> [Work required]:
Output the first line of the listing and each line after it, up to and including the line that contains "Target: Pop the", exactly as written, minus the pictures.

> [Information provided]:
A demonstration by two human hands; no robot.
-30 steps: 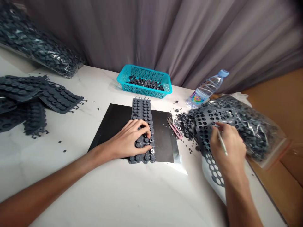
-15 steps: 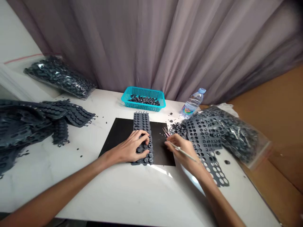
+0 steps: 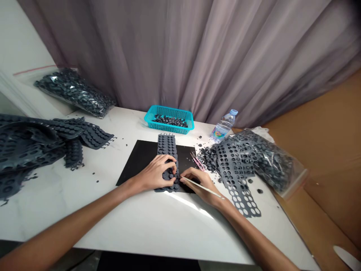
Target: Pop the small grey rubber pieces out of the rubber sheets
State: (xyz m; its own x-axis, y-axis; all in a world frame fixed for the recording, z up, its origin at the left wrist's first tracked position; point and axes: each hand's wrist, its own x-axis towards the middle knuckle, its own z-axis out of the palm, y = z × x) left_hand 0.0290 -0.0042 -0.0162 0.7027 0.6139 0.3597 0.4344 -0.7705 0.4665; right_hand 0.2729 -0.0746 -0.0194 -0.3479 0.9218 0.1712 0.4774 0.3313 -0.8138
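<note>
A grey rubber strip of round buttons [image 3: 167, 150] lies lengthwise on a black mat [image 3: 141, 158] in the middle of the white table [image 3: 158, 222]. My left hand [image 3: 156, 174] rests flat on the strip's near end, fingers spread over the buttons. My right hand [image 3: 199, 183] is closed on a thin white stick [image 3: 201, 186], whose tip touches the strip's near right edge. A small pink tool [image 3: 197, 160] lies on the mat just beyond my right hand.
A teal basket [image 3: 169, 119] of loose grey pieces stands behind the mat. A water bottle [image 3: 222, 130], punched-out rubber sheets [image 3: 237, 177] and a clear bag of scraps [image 3: 270, 162] are on the right. Grey button sheets [image 3: 42, 143] pile at left; another bag [image 3: 75, 92] sits far left.
My right hand has come from the punched sheets on the right over to the strip, bringing the stick's tip to its edge. My left hand stayed on the strip. The view pulled back.
</note>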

> [Worked solution]:
A demonstration by two human hands; no robot.
-30 steps: 
-15 steps: 
+0 steps: 
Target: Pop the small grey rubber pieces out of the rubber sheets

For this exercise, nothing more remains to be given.